On a transcontinental flight from Seattle to Washington, D.C., I sat next to a small man curled in a fetal position and wearing an eye mask. At least I'll get to read, I thought. Once airborne, he roused himself, drank a cup of coffee to greet the day, and we started talking. He had recently been fired from a high profile job in a scandal that was front page news. I knew this man! At least I thought I did. That was before I spent the next four and a half hours with him as he captivated me with his story, as I repeated And then what happened? over and over as if I were the Sultan and he were Scheherazade. He confessed his struggles, his temptation to just this once abandon his principles, his heartbreak as he left the building on the final day of what he'd considered the job of his dreams. As the plane started its descent to the airport, I asked him an additional question: What are you going to do now? “I'd like to become a jeweler,” he said, a timid smile, like an admission, lighting up his face. “How wonderful for you!” I said, straining not to clap. Then he asked me for my card. “You are the most fascinating person I have ever talked to,” he said, unaware that during our flight I had only repeated about a dozen words, urging him, simply, to go on. He was unaware that he was the one who had spilled his own fascinating story, breaking my heart.
This kept happening. A middle-aged woman flying to the funeral of her ex-husband told me about her daughter delivered stillborn, her son dying at twenty seven in a snowboarding accident. Then she turned to me with an astonished laugh, “I've never told anyone about all of this before.” On another flight I met Sylvia and Dan.

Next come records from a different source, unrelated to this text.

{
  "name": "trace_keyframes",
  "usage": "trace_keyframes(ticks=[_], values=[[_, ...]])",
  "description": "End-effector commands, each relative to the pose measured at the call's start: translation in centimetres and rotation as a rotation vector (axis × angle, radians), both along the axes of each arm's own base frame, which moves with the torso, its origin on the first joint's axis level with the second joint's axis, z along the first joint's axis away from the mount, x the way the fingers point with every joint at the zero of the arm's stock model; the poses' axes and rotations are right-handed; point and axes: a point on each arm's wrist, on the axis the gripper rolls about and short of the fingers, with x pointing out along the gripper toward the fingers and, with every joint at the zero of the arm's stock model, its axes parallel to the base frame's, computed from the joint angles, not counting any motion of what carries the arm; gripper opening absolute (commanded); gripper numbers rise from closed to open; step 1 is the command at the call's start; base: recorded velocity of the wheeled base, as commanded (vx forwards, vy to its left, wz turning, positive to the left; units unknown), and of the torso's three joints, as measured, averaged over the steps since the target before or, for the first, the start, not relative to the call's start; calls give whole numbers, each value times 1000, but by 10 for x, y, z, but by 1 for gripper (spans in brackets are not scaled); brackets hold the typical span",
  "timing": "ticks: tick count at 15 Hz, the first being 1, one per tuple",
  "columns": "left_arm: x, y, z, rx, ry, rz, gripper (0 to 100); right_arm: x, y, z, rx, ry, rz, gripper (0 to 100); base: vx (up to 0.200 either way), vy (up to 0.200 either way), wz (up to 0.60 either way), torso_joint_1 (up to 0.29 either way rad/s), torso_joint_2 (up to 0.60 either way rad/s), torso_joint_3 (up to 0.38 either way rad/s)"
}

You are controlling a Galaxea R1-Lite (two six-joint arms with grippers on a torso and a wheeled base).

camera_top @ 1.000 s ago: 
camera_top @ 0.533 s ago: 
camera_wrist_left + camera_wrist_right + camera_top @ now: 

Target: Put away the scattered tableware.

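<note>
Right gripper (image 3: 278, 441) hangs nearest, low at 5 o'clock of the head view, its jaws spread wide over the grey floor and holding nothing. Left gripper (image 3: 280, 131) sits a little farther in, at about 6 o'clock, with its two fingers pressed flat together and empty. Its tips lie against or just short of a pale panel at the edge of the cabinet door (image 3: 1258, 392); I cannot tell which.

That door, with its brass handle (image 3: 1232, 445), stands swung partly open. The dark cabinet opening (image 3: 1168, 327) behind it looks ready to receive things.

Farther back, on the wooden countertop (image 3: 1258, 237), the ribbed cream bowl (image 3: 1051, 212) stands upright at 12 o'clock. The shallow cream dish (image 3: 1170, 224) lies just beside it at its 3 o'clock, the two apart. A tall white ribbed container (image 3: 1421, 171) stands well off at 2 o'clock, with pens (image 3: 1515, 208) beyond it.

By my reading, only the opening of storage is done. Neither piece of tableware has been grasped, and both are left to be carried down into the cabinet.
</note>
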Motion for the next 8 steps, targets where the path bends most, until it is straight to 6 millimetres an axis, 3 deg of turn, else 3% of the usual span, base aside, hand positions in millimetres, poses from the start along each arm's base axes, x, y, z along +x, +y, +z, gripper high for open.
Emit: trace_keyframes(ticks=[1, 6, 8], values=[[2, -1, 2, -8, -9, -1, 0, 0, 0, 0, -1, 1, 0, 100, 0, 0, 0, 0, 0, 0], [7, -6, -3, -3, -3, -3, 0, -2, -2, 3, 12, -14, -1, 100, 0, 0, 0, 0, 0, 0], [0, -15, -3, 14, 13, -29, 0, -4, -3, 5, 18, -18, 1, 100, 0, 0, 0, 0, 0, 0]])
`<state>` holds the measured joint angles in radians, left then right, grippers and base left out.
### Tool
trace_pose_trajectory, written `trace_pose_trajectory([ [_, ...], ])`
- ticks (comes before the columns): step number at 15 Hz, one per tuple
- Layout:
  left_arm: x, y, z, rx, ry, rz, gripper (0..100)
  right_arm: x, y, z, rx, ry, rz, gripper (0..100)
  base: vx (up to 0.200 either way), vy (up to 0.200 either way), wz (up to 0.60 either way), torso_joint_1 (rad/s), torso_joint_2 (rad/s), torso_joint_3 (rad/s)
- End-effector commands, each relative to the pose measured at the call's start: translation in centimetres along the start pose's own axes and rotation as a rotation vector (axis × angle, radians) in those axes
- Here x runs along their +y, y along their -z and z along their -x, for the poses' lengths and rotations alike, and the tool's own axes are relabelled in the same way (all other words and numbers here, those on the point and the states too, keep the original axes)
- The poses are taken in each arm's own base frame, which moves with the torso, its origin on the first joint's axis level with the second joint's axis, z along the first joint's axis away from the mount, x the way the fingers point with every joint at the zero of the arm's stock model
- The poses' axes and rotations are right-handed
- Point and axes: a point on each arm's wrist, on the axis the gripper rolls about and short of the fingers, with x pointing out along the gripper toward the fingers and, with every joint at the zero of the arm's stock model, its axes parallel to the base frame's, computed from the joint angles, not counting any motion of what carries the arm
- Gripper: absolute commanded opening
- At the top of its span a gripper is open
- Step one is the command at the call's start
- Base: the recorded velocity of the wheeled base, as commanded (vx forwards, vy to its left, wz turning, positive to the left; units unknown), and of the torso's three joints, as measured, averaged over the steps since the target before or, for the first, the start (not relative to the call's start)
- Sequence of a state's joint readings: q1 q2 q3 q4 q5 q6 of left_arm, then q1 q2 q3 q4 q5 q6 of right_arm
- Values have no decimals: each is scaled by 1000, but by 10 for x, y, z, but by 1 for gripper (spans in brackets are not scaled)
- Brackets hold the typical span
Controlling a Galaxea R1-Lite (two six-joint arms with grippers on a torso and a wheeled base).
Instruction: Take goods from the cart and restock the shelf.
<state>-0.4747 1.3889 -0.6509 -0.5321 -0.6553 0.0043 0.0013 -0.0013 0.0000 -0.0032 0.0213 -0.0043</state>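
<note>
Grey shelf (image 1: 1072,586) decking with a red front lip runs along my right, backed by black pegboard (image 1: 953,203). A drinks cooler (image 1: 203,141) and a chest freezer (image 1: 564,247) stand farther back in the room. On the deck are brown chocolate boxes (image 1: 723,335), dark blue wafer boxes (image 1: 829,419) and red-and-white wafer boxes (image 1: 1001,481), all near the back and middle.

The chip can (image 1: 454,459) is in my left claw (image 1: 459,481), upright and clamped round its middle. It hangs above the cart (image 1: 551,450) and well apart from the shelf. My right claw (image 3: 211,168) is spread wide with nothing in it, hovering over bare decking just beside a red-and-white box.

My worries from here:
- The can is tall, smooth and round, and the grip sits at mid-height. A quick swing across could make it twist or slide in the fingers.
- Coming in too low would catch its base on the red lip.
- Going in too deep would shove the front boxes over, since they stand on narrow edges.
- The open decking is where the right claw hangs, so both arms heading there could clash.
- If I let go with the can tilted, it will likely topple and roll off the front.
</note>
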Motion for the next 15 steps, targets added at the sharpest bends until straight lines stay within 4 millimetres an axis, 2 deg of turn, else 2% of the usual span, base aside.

They were traveling to visit Sylvia's mother for Thanksgiving and were facing the indignity of having to take their holiday meal in a separate room, eating off paper plates because Dan had HIV. But they wanted to be with family.
It's in the broken hearts of ordinary people that stories hide, I realized. That's where we find what's true. So I decided that in addition to reading, I would add listening to other people tell their stories as what I was up to, trying to find what heartbreaks connect us all.
I sold my grand piano, my airplane, my house, and my car and moved to Hawaii with a suitcase, my flip phone, my computer, and a man I adored and who adored me. We bought a house and two bikes, deciding to try life without a car.
Every morning, riding thirty miles to Kua Beach and back, my worries whipped out of my head and into the slipstream of traffic. With my mind clear, there was room for my characters, and they showed up. We gabbed about everything—motivation, stakes, memories, desire, what happens next. Back home, I sat at my desk for five hours and wrote it all down. I did that every day. I wrote a lot of crap. Nine drafts and four years later, I printed out 353 pages of my first novel. And, weirdly, it wasn't crap.